Dir. Henry Vallejo Torres | 122 min. | Perú
Intérpretes:
Waldo Callo (Paúl)
Jesica Rivera (Mariela)
Israel Aparicio (Pancho)

Henry Vallejos usa eficientemente los moldes de Hollywood para desarrollar una historia completamente local. Y he aquí que radica el gancho y el interés de esta película. En vez de tener los escenarios clásicos norteamericanos, nos encontramos con cuevas y glaciares, caminos solitarios y pueblos alejados propios del altiplano peruano.

La introducción de este film puede ser una de las más prometedoras que se hayan visto los últimos años en película peruana alguna. Los primeros 5 minutos nos muestran detalles visuales y dramáticos muy logrados. Pocas veces se ha visto que una escena en plena luz del día pueda crear una atmósfera tan tétrica, culminando con una cámara acuática digna de cualquier respetable blockbuster.

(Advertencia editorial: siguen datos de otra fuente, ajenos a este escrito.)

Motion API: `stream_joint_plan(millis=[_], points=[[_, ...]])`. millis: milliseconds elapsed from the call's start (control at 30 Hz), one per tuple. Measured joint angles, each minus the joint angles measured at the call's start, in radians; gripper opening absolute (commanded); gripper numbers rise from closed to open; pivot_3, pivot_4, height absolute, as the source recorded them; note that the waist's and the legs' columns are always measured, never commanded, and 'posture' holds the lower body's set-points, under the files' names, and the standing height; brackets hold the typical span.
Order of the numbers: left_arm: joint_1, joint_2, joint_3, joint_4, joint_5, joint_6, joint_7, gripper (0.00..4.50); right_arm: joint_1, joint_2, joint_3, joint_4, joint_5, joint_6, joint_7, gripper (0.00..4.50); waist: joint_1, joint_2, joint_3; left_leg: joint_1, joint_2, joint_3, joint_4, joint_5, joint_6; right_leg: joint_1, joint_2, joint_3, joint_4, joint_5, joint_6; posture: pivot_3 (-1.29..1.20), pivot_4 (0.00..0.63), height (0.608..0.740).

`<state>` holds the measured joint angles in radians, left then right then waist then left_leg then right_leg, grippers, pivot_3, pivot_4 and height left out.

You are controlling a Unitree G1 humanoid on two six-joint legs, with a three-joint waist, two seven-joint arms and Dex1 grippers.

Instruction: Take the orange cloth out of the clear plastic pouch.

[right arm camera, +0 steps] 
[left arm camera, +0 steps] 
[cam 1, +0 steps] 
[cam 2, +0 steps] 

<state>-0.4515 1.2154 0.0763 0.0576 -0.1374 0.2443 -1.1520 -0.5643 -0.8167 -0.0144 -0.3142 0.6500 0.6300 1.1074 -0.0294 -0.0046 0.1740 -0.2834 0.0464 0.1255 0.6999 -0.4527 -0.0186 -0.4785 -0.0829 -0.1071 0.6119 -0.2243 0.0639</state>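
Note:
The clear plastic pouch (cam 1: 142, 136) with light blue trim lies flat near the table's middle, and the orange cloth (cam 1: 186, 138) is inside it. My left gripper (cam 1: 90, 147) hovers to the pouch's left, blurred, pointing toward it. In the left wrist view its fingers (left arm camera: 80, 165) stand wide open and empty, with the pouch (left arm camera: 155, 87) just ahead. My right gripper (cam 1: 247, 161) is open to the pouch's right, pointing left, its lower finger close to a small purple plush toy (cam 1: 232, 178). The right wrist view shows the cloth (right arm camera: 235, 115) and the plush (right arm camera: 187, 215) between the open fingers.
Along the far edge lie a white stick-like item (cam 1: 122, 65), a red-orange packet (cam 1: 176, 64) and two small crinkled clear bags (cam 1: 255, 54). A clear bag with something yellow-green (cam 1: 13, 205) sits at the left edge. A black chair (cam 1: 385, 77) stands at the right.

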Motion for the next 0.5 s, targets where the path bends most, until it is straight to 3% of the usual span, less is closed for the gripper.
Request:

Lo que se puede ver en este film es talento, a pesar de las notorias carencias técnicas y actorales. Henry Vallejos usa eficientemente los moldes de Hollywood para desarrollar una historia completamente local. Y he aquí que radica el gancho y el interés de esta película. En vez de tener los escenarios clásicos norteamericanos, nos encontramos con cuevas y glaciares, caminos solitarios y pueblos alejados propios del altiplano peruano. Y los personajes no son asesinos en serie o jovencitas de alguna universidad del oeste estadounidense. El film es conducido por chamanes y contrabandistas, por policías acriollados y por jóvenes periodistas. “Freddy Krueger” es reemplazado aquí por el “Kharisiri”, personaje mítico de los andes peruanos, conocido con diferentes nombres. Y la mitología andina le añade más aún ese tinte localista. Por eso no sorprende el éxito que está teniendo su estreno en cada ciudad del interior del país donde se está presentando.

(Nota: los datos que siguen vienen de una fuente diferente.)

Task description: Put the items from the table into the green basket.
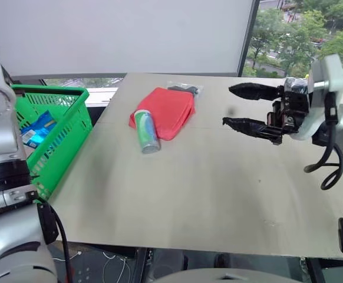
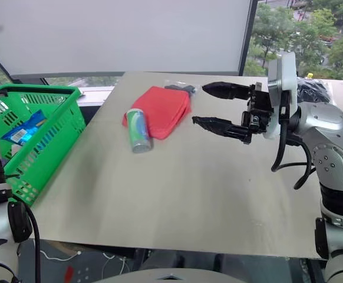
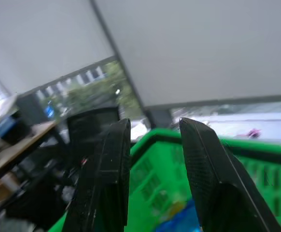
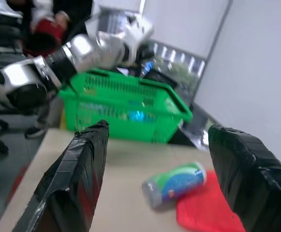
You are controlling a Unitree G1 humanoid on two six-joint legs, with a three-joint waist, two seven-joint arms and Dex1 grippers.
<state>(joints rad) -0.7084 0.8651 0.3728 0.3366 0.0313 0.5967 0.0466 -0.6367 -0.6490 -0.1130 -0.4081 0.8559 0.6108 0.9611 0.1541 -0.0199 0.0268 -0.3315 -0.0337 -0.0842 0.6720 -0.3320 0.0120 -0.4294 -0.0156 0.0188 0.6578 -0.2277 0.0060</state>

Sin embargo, la película tiene falencias, y no es algo que se pueda ocultar con un dedo. A excepción de la protagonista y algunos de los personajes secundarios (interpretándose a si mismos), el casting es algo flojo, lo cual podría explicarse por la ausencia de escuelas de teatro profesionales en la región. Asimismo, la inclusión de personajes como aquel monje misterioso que aparece y desaparece no hacen sino causar algo de humor que no cuadra con lo tenebroso del guión, queremos creer que Vallejos está tratando de burlarse del espectador con estas escenas.

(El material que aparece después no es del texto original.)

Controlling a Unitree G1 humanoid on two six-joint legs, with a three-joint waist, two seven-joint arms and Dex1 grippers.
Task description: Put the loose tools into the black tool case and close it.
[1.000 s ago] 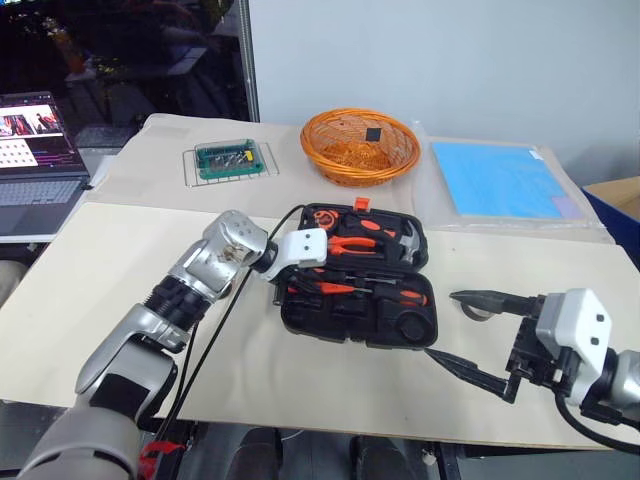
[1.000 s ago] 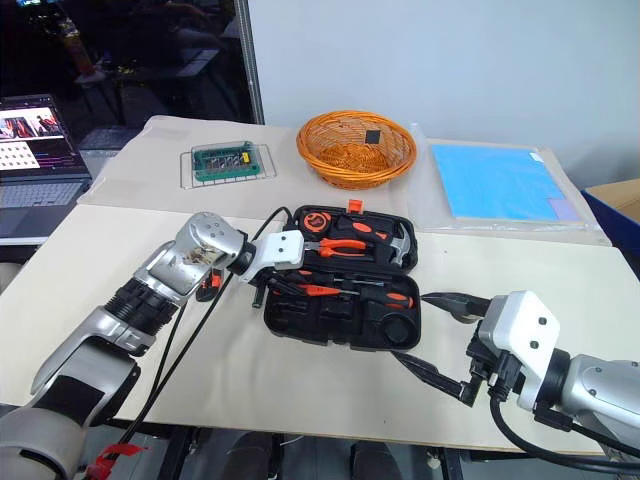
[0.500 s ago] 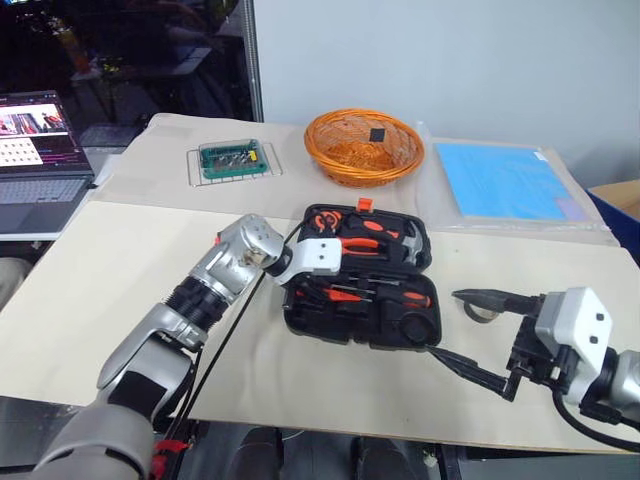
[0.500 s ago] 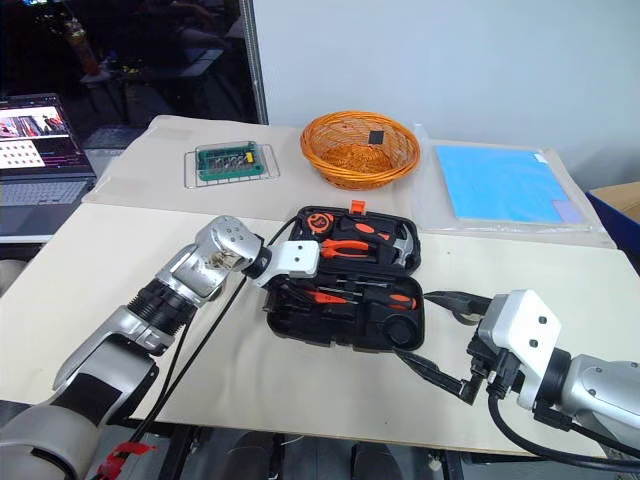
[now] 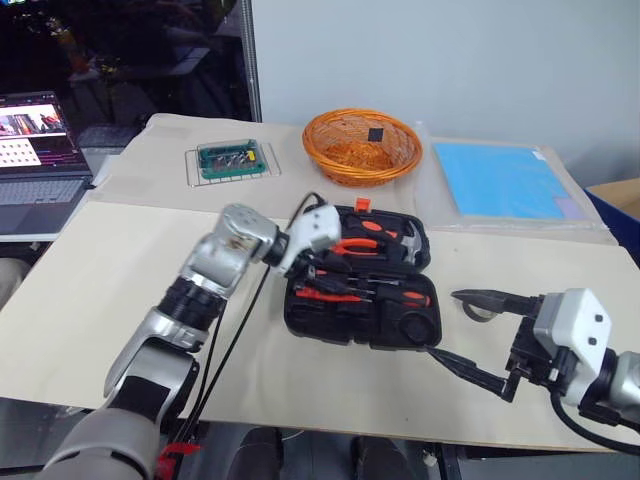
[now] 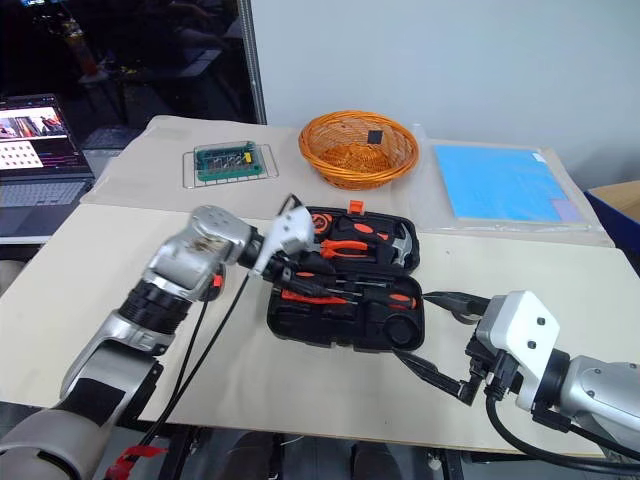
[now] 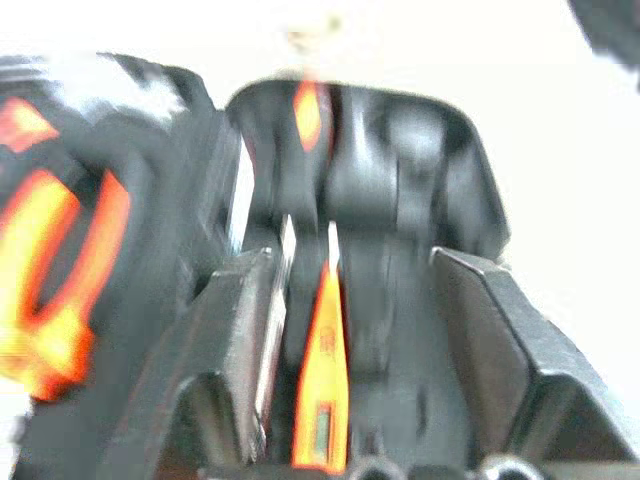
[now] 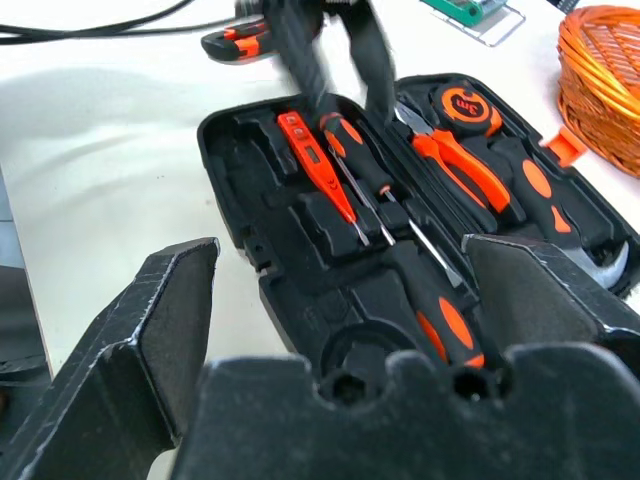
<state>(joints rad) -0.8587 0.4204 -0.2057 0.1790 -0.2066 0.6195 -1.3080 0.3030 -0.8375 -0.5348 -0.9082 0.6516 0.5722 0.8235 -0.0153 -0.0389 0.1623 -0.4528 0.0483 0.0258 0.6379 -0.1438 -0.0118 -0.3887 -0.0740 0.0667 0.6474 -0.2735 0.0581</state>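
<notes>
**Case mostly filled, lid still open, one tool left outside**

Head views: the black moulded-plastic clamshell tool case (image 5: 362, 278) lies open at frame centre on the beige surface (image 5: 120, 290). Its recesses hold orange-and-black tools. The left end effector (image 6: 290, 262) hovers over the case's left edge; whether it grips anything I cannot tell. The right end effector (image 5: 470, 330) waits at lower right, fingers spread wide, empty.

Left wrist view: a slim orange screwdriver (image 7: 322, 370) lies in its recess between the fingers.

Right wrist view: a small orange-and-black tool (image 8: 238, 42), too blurred to identify, lies on the surface outside the case, at upper left.

Judgement: that tool remains, then closing.
</notes>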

Fuera de lo arriba mencionado, “El misterio del Kharisiri” nos llena de esperanzas porque la propia gente de Puno está arriesgándose a invertir y realizar trabajos de este tipo y le están dando al cine peruano facetas nunca antes vistas debido al centralismo y al cliché temático. El “Kharisiri” está formando parte de un movimiento de cine peruano con temática netamente local. A este movimiento pertenecen, entre otros, títulos como “Los Jarjachas” y “Almas en penas”, películas con temática mágico-realista, que, pese a las limitaciones de recursos, se están convirtiendo en ejemplo para otros realizadores y a la vez en pilares de una incipiente pero válida e interesante cinematografía nacional.